During the investigation, we utilized the Microsoft-Extractor-Suite to collect all relevant evidence, and then analyzed it using the Splunk Blue team app for Microsoft365 & Azure. You can also extract the logs and feed it into your own platform of choice.
The typical modus operandi of Business Email Compromise attacks involves a user falling victim to a phishing email. The email contains a link to a legit looking Microsoft website, which is in fact controlled by the threat actor. The same thing happened and below is a screenshot of the phishing page.
After logging in the threat actor waited around 12 hours to access and validate the credentials, after which several emails were accessed.
The access was mostly via VPN related and Nigerian based IP-addresses, see full list in the Indicators Of Compromise (IOC) section.
- Phishing: Spearphishing Link [T1566.002]
Privilege Escalation & Lateral Movement
The account that was initially compromised wasn’t particularly interesting from a threat actor perspective as it didn’t have access to emails related to payments or privileged access. The threat decided to shift focus to other employees in the company using internal phishing
A phishing email was sent to the entire company, which eventually alerted our client to the breach. The email contained a link to a seemingly “shared” document.
The link leads to another fake Microsoft login page:
The internal phishing email led to two additional victims. For both victims, logins were observed from a Nigerian based IP-address:
One of the compromised accounts had the
Exchange Administrator Role which allowed for Privilege Escalation.
To cover their tracks, the threat actor deleted the phishing email from the compromised account and also purged it.
Tip: If you ever find yourself needing to recover a purged email, you can use the following command to restore it to the user’s mailbox:
Restore-RecoverableItems -Identity email@example.com -SubjectContains “subject-of-email”
This can only be done by users with a special role, and within 14 days of purging.
At this point the threat actor managed to obtain access to three unique accounts and one with Exchange Administrator privileges. With administrator access, the threat actor was able to perform some interesting techniques.
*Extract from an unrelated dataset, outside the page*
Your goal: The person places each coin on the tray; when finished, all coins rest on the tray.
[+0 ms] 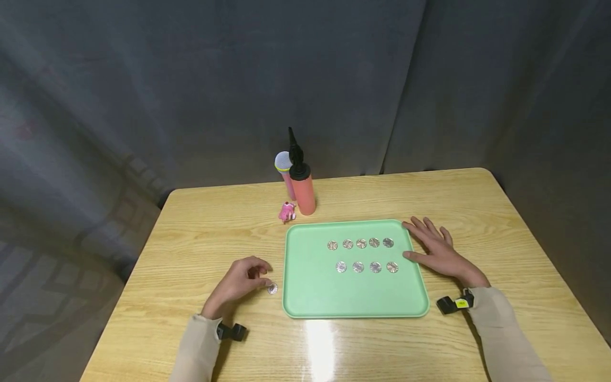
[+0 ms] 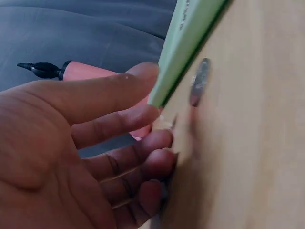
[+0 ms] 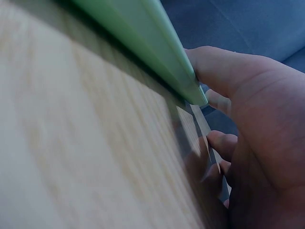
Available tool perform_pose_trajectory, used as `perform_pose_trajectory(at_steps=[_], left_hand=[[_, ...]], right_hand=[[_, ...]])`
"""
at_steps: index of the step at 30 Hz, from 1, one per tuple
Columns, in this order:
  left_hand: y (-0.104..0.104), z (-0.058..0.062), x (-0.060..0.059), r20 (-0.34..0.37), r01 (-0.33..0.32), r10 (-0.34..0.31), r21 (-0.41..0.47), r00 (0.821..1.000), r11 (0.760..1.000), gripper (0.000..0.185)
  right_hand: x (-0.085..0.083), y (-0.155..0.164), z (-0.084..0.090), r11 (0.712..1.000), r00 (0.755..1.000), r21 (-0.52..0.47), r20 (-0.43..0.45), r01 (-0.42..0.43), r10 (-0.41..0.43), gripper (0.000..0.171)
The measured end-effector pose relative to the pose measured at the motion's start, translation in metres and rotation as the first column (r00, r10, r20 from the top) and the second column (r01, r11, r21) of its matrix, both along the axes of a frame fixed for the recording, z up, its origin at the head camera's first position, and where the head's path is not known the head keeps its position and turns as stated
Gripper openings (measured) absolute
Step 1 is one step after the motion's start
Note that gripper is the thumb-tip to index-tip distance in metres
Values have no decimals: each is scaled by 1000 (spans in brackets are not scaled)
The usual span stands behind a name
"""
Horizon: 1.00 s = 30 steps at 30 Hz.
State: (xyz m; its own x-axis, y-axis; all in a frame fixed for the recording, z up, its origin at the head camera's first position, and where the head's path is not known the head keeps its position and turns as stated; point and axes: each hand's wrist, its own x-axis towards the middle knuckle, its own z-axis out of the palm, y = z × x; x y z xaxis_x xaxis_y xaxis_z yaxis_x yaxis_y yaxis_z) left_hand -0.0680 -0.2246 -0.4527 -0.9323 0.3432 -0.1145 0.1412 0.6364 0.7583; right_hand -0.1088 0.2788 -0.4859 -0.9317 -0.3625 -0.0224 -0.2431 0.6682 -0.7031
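Left of the green tray (image 1: 305,302), my left hand (image 1: 244,277) hovers low over the table with fingers loosely bent and nothing between thumb and fingertips. A silver coin-like disc (image 1: 272,288) with radial lines lies by its thumb; the left wrist view shows this disc (image 2: 200,82) edge-on, apart from the fingers. My right hand (image 1: 436,252) has its fingers spread at the tray's right edge, thumb and index finger at the rim. In the right wrist view the thumb (image 3: 214,67) touches the tray's side (image 3: 157,52). Several similar discs (image 1: 361,243) lie in two rows on the tray.
Behind the tray stand a pink hand pump (image 1: 304,196) with a black nozzle and a pink toy microphone (image 1: 284,162). A small pink figurine (image 1: 287,211) lies in front of them. A grey curtain (image 1: 215,106) hangs behind the wooden table (image 1: 205,223).
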Motion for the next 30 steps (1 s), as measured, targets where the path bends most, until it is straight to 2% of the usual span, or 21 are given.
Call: perform_pose_trajectory(at_steps=[7,11,17,30], left_hand=[[1,-5,2,-23,89,-89,-7,996,996,33],[1,-8,2,-50,110,-111,-17,993,994,29],[2,-9,2,-68,99,-101,-33,993,995,23],[6,-8,2,-59,86,-91,-76,994,993,15]], right_hand=[[-1,0,-1,1000,1000,1,4,1,-1,79],[-1,0,-2,1000,1000,4,2,0,0,78],[0,-1,-1,1000,1000,8,3,-3,3,78],[1,-1,1,1000,1000,2,-10,-5,5,78]])
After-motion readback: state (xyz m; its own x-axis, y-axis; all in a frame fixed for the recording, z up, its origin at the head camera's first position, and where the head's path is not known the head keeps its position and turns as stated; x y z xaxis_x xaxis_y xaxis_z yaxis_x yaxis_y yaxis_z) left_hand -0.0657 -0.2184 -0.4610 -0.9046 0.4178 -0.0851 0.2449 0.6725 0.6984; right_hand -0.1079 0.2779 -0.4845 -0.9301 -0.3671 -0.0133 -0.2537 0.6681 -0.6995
First the threat actor granted himself full access to the mailboxes of two other users by taking advantage of the victim’s Exchange Admin Role. The attacker also added
Send as and
Send on behalf permissions to the compromised accounts, effectively gaining full access to two additional mailboxes without the need for any additional credentials. The actor proceeded to read emails from these mailboxes.
Tip: If you want to know what emails were accessed by a threat actor. First filter for the
MailItemsAccessed operation and then use the value(s) in the
InternetMessageIdfield to identify what email was accessed.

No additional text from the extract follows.